Пожимаю плечами: мол, мне какое до этого дело. И говорю: «Во-первых, отдыхать вместе мы никуда не поедем. — А дальше обдаю его ушатом холодной воды: — Мы с тобой будем встречаться месяц, ну, может быть, два, а потом мы расстанемся — такая двойная жизнь не по мне. Больше двух месяцев я себе этого не позволю». Он в шоке. Не попрощавшись со мной, уходит.
Пусть так, значит, все кончилось раньше. Но не кончилось. Не получилось, каюсь, грешна. У него есть дом, у меня есть дом. Все остается на своих местах, но ясно: нам уже не жить друг без друга.
В то же время мы с Женей переезжаем в Токмаков переулок Женя сразу там прижился: квартира светлая, много воздуха, комнаты на две стороны, зеленый двор со старообрядческой церквушкой, превращенной в фабрику. Двенадцатый этаж, небо видно, простор, Женя это любил. А я скучала по той квартире и по той улице, где фасады домов смотрят друг на друга с близкого расстояния и где мы просыпались утром от запаха бензина, проникавшего в комнаты даже сквозь закрытые форточки. На улице Фурманова прожили мы с Женей самые счастливые наши годы, видимо, поэтому все видится мне там в ярких тонах и время движется в радостно-убыстренном ритме.
Пятьдесят седьмой год, в Москве проходит Фестиваль молодежи и студентов.

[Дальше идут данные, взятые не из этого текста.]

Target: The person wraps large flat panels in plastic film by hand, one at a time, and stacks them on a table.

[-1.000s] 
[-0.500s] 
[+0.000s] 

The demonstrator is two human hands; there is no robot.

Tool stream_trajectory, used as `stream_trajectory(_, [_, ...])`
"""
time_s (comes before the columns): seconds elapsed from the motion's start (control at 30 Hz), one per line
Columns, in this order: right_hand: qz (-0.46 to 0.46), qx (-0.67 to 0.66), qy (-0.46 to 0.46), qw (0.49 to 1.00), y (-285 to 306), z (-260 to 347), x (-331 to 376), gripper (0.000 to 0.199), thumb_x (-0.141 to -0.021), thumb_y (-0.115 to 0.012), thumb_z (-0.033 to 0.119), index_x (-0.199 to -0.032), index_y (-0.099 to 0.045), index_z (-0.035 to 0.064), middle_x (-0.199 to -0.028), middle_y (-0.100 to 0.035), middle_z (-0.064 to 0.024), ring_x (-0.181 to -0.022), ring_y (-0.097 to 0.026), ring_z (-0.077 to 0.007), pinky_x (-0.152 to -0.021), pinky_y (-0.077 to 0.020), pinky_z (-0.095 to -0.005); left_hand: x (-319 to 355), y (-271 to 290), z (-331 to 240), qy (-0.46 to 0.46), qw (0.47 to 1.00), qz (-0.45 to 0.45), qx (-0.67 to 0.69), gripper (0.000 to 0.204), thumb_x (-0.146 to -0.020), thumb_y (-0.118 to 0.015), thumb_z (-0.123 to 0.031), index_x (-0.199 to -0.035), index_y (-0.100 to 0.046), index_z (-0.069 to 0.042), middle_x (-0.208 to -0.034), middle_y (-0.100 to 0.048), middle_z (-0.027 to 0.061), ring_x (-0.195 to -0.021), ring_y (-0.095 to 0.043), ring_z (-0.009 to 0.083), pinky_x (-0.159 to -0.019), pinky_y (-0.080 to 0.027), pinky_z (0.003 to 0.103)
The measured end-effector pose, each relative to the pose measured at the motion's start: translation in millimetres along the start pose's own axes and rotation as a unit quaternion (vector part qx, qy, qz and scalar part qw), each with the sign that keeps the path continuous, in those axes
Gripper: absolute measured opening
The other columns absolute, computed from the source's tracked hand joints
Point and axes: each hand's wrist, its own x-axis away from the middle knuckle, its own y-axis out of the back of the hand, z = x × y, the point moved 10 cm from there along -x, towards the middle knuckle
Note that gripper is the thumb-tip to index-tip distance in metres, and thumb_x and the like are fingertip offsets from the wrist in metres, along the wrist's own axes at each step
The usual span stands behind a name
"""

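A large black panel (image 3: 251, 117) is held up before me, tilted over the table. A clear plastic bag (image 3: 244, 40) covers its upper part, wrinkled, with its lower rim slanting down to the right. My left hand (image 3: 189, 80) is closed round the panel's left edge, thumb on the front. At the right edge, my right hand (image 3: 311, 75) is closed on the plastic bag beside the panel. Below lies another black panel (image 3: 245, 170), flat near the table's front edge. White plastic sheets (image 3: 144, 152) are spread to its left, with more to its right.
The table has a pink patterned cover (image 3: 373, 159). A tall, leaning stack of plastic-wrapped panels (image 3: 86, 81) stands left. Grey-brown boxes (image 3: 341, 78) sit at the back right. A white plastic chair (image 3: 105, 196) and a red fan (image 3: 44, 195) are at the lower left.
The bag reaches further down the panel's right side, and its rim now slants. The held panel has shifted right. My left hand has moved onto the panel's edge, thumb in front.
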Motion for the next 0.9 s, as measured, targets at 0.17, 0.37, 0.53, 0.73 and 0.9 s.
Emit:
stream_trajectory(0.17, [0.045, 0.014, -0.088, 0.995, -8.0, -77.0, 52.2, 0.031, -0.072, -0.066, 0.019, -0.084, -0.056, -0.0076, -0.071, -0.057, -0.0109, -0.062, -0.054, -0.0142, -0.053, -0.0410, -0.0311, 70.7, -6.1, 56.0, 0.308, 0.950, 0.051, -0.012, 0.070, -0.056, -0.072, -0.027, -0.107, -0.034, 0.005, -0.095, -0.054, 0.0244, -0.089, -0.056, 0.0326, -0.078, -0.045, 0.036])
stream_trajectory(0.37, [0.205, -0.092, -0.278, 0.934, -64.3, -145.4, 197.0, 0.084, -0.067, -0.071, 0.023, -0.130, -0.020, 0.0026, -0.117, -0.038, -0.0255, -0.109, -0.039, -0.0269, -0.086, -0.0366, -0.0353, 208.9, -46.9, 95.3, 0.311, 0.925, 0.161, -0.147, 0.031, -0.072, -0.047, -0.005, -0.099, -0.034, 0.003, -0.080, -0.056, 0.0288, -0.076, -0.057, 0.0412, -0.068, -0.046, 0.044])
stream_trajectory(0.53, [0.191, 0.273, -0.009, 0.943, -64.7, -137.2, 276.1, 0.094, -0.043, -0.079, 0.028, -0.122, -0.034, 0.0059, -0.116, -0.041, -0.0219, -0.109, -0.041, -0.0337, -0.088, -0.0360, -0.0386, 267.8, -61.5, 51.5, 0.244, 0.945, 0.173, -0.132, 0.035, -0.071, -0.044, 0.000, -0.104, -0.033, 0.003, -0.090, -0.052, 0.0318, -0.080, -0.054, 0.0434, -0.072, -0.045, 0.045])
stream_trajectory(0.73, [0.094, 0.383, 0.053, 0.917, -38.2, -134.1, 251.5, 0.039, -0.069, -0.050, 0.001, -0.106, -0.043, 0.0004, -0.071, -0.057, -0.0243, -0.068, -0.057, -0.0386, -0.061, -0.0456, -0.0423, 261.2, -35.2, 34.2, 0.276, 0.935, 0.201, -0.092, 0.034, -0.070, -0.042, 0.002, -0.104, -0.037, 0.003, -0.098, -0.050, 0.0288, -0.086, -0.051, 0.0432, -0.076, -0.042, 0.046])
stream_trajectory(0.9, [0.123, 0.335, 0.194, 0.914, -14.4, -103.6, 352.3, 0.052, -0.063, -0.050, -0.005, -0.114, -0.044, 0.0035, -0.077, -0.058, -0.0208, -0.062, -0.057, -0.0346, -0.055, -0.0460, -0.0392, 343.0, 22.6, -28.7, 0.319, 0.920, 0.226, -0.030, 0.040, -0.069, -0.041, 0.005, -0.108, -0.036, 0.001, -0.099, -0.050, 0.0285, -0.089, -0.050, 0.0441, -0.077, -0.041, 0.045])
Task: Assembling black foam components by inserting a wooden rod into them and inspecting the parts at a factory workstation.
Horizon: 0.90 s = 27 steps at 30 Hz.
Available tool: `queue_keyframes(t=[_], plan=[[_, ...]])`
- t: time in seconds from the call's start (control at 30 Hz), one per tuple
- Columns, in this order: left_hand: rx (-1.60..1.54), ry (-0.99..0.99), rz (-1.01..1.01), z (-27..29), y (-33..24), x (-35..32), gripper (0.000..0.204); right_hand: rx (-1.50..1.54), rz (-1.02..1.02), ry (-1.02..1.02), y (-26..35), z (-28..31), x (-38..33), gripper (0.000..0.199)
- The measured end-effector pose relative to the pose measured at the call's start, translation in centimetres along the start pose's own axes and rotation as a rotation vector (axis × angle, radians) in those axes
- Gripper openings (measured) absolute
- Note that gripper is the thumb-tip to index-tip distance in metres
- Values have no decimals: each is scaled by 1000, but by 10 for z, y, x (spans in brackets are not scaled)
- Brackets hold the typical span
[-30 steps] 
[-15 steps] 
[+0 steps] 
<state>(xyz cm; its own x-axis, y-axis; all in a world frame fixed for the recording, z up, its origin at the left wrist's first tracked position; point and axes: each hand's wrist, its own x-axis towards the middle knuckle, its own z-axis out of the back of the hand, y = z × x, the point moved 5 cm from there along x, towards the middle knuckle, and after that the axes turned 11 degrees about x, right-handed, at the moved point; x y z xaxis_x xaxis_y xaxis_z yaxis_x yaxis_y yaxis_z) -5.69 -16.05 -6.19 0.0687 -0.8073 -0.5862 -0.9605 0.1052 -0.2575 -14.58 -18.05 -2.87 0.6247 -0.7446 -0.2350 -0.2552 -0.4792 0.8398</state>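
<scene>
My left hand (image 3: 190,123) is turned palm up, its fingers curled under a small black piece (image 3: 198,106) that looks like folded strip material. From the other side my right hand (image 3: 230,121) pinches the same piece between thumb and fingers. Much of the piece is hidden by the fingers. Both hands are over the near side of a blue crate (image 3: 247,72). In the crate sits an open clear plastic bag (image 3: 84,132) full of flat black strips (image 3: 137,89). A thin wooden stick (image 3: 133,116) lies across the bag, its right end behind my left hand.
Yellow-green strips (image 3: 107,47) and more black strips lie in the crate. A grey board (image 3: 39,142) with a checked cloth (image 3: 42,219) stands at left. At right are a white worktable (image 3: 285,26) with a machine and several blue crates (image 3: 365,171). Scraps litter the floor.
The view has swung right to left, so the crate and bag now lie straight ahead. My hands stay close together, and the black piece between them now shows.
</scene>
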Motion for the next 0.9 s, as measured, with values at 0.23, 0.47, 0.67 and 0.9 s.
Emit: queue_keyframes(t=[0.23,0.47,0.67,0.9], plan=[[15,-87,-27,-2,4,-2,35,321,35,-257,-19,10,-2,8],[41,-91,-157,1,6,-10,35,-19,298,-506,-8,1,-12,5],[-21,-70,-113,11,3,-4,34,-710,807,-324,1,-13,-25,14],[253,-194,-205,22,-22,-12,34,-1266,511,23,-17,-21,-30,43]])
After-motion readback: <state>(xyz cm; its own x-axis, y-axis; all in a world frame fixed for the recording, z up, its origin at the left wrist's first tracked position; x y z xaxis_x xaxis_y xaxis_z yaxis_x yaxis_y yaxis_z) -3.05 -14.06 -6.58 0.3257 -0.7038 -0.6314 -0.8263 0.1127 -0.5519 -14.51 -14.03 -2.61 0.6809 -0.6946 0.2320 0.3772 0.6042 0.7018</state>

На улице Воровского в Театре киноактера начинается конкурс джазов. В нашей стране — и конкурс джазов, потрясающе! «Я тебя проведу», — говорит Женя. У него к лацкану пиджака прикреплен значок «Пресса». Всем сотрудникам «Октября» выдали такие значки. Он берет меня за руку и со словами: «Пресса, пресса», — буквально протаскивает через кордон билетеров. В фойе вглядывается в меня и спрашивает с испугом: «Что это?» В парикмахерской сделали мне модную седую прядку, точно под тон нейлонового платья на накрахмаленной нижней юбке. «Конечно, красиво — соглашается Женя, — но в твоем возрасте этого делать уже нельзя». Мой возраст — 29 лет.
Десять часов вечера, одиннадцать, конкурс все продолжается. Решили: досидим до конца.
В те годы мы глотнули наконец чуть-чуть свободы. «Железный занавес» приподнялся. Воскресенье. Едем с Женей в гостиницу «Советская». Там выставка репродукций картин французских художников: «Завтрак на траве», «Стог сена», «Портрет Жанны Самари», «Красная комната», «Подсолнухи», «Голубые танцовщицы», «Дама с веером», «Таитянские пасторали». Имена Сезанн, Мане, Моне, Ренуар, Дега, Матисс, Ван Гог, Гоген, Модильяни мы знаем только понаслышке. Обходим комнаты один раз, второй, третий. В потрясении. Приезжаем домой мертвые от усталости. Нет сил даже что-то обсуждать.